WHAT THE TASK REQUIRES >>
Can you give all the records again without altering a single character?

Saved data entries
_____

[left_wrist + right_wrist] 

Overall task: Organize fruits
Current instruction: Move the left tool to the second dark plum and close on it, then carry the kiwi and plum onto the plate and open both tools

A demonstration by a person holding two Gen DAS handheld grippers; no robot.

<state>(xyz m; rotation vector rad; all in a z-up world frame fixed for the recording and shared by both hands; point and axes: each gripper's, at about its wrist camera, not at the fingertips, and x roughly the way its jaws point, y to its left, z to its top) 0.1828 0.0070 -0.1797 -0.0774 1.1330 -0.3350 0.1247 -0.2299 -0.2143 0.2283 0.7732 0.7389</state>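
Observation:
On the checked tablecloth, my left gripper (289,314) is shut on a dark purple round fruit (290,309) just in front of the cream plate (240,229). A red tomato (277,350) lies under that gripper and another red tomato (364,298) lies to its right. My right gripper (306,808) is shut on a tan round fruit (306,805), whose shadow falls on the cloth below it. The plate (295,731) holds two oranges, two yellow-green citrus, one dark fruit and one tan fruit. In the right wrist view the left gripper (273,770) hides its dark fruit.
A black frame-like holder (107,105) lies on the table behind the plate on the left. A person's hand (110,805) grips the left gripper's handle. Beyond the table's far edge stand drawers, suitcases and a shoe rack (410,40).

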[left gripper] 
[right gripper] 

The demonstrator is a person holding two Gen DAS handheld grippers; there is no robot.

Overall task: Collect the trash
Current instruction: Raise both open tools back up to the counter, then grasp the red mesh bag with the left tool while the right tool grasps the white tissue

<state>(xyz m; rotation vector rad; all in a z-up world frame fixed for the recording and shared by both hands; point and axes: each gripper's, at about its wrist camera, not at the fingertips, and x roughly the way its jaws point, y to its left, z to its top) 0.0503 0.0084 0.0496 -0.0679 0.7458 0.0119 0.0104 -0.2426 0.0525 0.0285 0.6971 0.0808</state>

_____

RESPONSE TO THIS EXERCISE >>
[left_wrist + right_wrist] 

Overall task: Organize fruits
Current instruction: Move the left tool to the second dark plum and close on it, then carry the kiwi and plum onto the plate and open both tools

A demonstration by a person holding two Gen DAS handheld grippers; no robot.

<state>(xyz m; rotation vector rad; all in a z-up world frame fixed for the recording and shared by both hands; point and axes: each gripper's, at about its wrist camera, not at the fingertips, and x roughly the way its jaws point, y to its left, z to its top) 0.1828 0.0070 -0.1797 -0.0774 1.1330 -0.3350 0.1247 -0.2299 -0.2143 0.2283 0.7732 0.7389</state>
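Observation:
On the checked tablecloth, my left gripper (289,314) is shut on a dark purple round fruit (290,309) just in front of the cream plate (240,229). A red tomato (277,350) lies under that gripper and another red tomato (364,298) lies to its right. My right gripper (306,808) is shut on a tan round fruit (306,805), whose shadow falls on the cloth below it. The plate (295,731) holds two oranges, two yellow-green citrus, one dark fruit and one tan fruit. In the right wrist view the left gripper (273,770) hides its dark fruit.
A black frame-like holder (107,105) lies on the table behind the plate on the left. A person's hand (110,805) grips the left gripper's handle. Beyond the table's far edge stand drawers, suitcases and a shoe rack (410,40).
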
[left gripper] 
[right gripper] 

The demonstrator is a person holding two Gen DAS handheld grippers; there is no robot.

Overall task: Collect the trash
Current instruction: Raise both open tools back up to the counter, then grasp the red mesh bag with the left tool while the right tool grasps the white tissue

<state>(xyz m; rotation vector rad; all in a z-up world frame fixed for the recording and shared by both hands; point and axes: each gripper's, at about its wrist camera, not at the fingertips, and x roughly the way its jaws point, y to its left, z to its top) 0.0503 0.0084 0.0496 -0.0679 0.7458 0.0119 0.0104 -0.2426 0.0525 0.0285 0.6971 0.0808</state>

No more work is left in this exercise.